Toward late afternoon, my energy dips noticeably for the first time. I go see The Post (TRIGGER WARNING: POPCORN SMELLS) and drink the “Karma” with kale, spinach, and pineapple, while my friend eats a burrito because she’s a bitch who clearly hates me.
Maya has been listing off foods she wants to eat: steak tartare, poke, protein of any sort. She reports a headache and we ponder if ibuprofen is okay on a cleanse. My husband makes a spicy noodle soup, and I give him a few choice words for even thinking of eating it in my sight. Emotions are as raw as our food.
Sunday: I crawl out of bed, my legs super sore from BurnCycle, and grab a juice. I am lightheaded and dazed, nearly forgetting my noon appointment at the Float Shoppe in Nob Hill.
A float involves 90 minutes of total darkness and silence inside a pod filled with eight inches of water and a gazillion pounds of Epsom salts. The room is humid, and the temperature is neither too cold nor too hot.
I edge in, close the pod door and turn off the glowing blue light. I thrash around for what feels like an eternity before settling into a trance-like state. The water feels firm as a bed and I am totally still, left with my inner monologue and the sounds of my growling tummy. All I can think about is what I will eat first.

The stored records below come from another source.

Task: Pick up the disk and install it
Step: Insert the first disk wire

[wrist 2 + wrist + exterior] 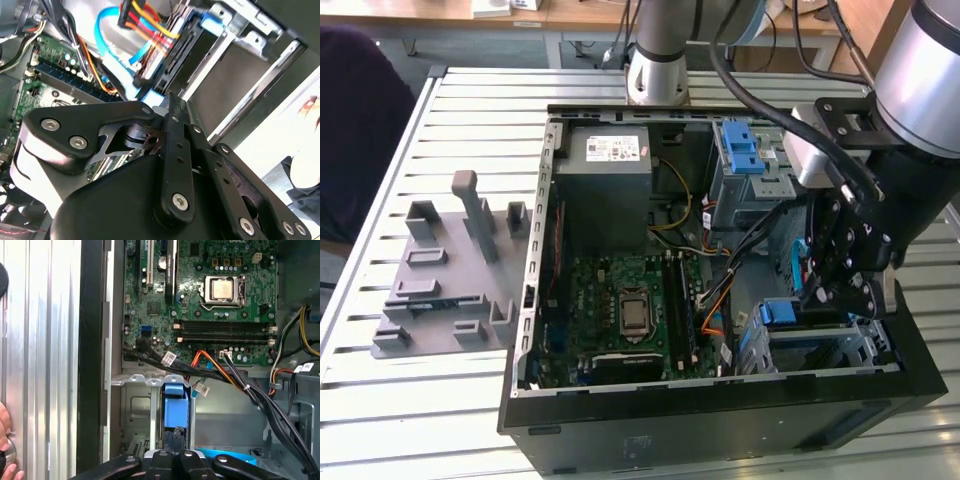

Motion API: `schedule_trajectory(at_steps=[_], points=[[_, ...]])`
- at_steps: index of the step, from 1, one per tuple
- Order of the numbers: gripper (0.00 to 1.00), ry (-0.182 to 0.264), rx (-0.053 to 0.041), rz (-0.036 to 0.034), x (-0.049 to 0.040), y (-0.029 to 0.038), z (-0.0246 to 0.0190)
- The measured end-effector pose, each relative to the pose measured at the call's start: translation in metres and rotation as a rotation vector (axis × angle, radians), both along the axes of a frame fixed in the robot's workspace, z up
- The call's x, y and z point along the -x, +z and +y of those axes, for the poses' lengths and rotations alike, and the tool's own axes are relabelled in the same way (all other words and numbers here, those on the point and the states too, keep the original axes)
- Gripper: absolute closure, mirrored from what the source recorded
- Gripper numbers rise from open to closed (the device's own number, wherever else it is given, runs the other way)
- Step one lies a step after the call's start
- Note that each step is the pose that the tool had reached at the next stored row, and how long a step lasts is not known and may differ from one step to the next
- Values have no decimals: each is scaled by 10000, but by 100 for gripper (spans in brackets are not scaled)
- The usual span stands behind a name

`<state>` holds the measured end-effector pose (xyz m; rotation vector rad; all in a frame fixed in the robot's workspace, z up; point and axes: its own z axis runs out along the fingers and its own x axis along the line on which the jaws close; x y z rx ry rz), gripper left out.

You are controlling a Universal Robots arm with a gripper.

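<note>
Gripper (835, 290) sits low inside the open computer case (720, 420), at the drive cage (820, 345) on the exterior view's right. In the second wrist view the fingers (172, 117) are drawn together on a thin edge; whether they actually clamp something, I cannot tell.

The disk (176, 410), blue-railed, stands on edge in the cage slot directly beyond the gripper in the first wrist view, apparently part-seated.

Judged step: install phase, drive entering or settled in its bay. Finishing calls for a straight push along the rails, no tilt.

Around: motherboard (625, 310) beside the cage, power supply (605, 165) at the far end, blue latch (742, 150) on the upper cage. Cable bundle (240, 380) crosses just beside the slot and could snag the fingers. Grey fixture (445, 270) lies on the table (380, 400), well apart.
</note>
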<state>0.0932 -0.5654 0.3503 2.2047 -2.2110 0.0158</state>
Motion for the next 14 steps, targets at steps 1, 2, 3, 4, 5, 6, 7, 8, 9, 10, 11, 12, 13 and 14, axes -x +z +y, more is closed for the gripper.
schedule_trajectory(at_steps=[1,2,3,4,5,6,7,8,9,10,11,12,13,14], points=[[89,-2,1,0,-14,0,0],[89,-11,0,0,-21,0,1],[89,-20,0,0,-27,2,1],[89,-23,1,0,-30,7,0],[89,-23,1,0,-33,18,1],[89,-23,1,0,-36,30,2],[89,-23,1,0,-41,38,4],[89,-23,-3,-1,-48,39,8],[89,-23,-4,-1,-65,38,13],[89,-23,-2,-1,-84,40,17],[89,-24,-1,-1,-104,40,21],[89,-24,1,-1,-121,41,26],[89,-25,1,-1,-134,41,28],[89,-24,-1,-1,-143,40,30]])
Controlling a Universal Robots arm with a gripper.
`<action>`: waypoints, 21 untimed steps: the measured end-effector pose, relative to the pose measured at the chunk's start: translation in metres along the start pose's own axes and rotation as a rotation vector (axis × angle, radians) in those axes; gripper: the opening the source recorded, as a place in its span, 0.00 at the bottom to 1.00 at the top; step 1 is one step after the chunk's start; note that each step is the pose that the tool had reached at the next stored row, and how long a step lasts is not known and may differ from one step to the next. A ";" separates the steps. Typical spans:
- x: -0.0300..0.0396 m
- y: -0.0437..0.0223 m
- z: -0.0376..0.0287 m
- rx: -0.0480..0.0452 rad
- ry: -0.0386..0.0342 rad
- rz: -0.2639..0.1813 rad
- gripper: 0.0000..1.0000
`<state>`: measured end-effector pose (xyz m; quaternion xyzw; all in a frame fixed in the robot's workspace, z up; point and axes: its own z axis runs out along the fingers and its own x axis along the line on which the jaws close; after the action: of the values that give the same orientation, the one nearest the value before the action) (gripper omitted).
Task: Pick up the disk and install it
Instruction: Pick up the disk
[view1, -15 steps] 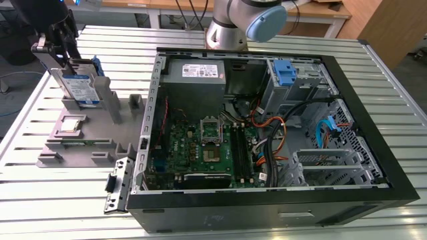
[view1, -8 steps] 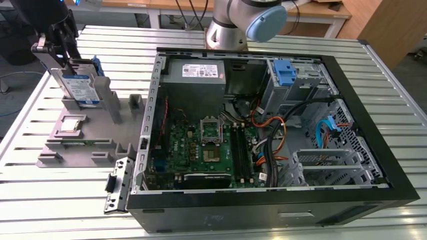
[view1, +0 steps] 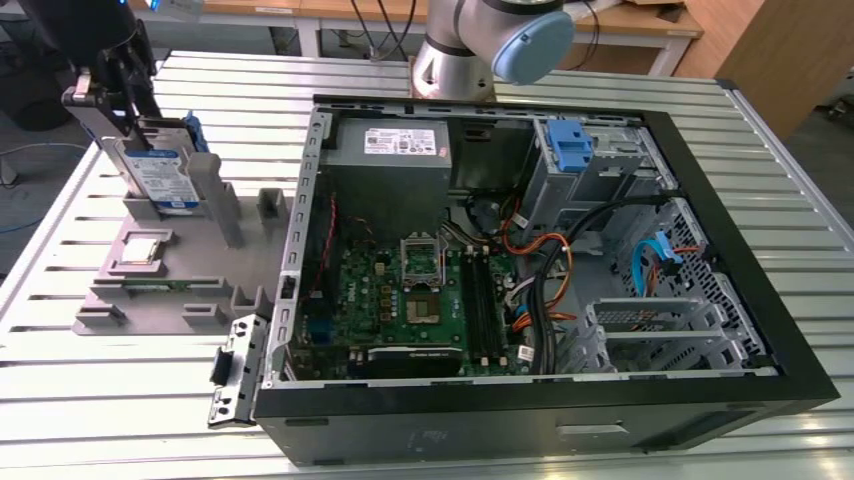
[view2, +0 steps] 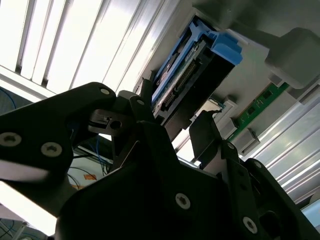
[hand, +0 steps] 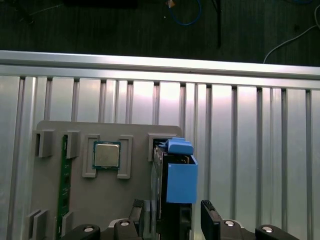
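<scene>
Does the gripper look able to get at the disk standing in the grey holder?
Likely yes. The disk stands upright in the grey holder with its upper edge exposed, and the open gripper sits with one finger on each side of it, nothing between.

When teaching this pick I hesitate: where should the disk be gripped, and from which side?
Probably the upper edge, from above, clamping its two flat faces: the disk stands on edge in the grey fixture, lower part slotted in.
</scene>
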<state>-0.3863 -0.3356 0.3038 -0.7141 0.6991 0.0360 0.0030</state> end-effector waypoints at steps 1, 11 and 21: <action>0.0000 0.0000 0.0000 0.0000 0.0000 0.000 0.56; 0.0002 -0.0001 0.0006 -0.0001 0.0000 0.000 0.56; 0.0002 -0.0001 0.0007 -0.0001 0.0000 0.000 0.48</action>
<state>-0.3862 -0.3358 0.3031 -0.7142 0.6990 0.0360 0.0030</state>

I meet Maya for what I’ve now come to think of as “chewables” at Blossoming Lotus. She, just like me, is sporting a thousand-yard stare. We order live nachos, with dense flaxseed “chips,” raw cashew cheese and the MOST BEAUTIFUL HALF AVOCADO I HAVE EVER SEEN. In our respective jobs as chef and food writer, Maya and I have laid waste to giant feasts, but we both don’t come close to finishing.
I get home, snap at hubby, burst into tears and eat the rest of my nachos. Instead of feeling better, I feel super full and gross, like the monster of PMS past and future. Maya also finished her raw nachos and got the flaxseed bloats. Though we’re both closer to returning to food, neither of us is excited. OH THE ENNUI.
I heat up my last cup of bone broth, which has become the highlight of my day, while watching My 600-Lb Life. Before bed, I floss, wondering what’s the point if there’s no food stuck in my teeth.
After: At noon Monday, I make veggie soup and eat a small bowl—my appetite’s been diminished. Maya dives into miso soup and poke over greens at Poke Mon. She lost six pounds, and may be even more of a convert than I am, because she says she’s planning to replace one meal a day with raw food or juice.
Maya says: “As a woman working in food, eating and food are very charged and complicated issues for me. This fast definitely made me pay attention to my hunger and cravings in a different way—it felt like a reset button. I’m feeling pretty positive about making some changes to my diet, after realizing that a lot of what I eat just flat-out makes me feel BAD. I definitely felt healthier; until I ate too many flaxseeds and thought I was going to die.”
I only lost three pounds and I have very dubious feelings about any “toxins” being purged since that’s what the liver is for. But I do agree on the digestive do-over, my thighs are still sore, and my skin is dewier than Beyoncé in a rainforest. I’m almost sure it was worth the effort.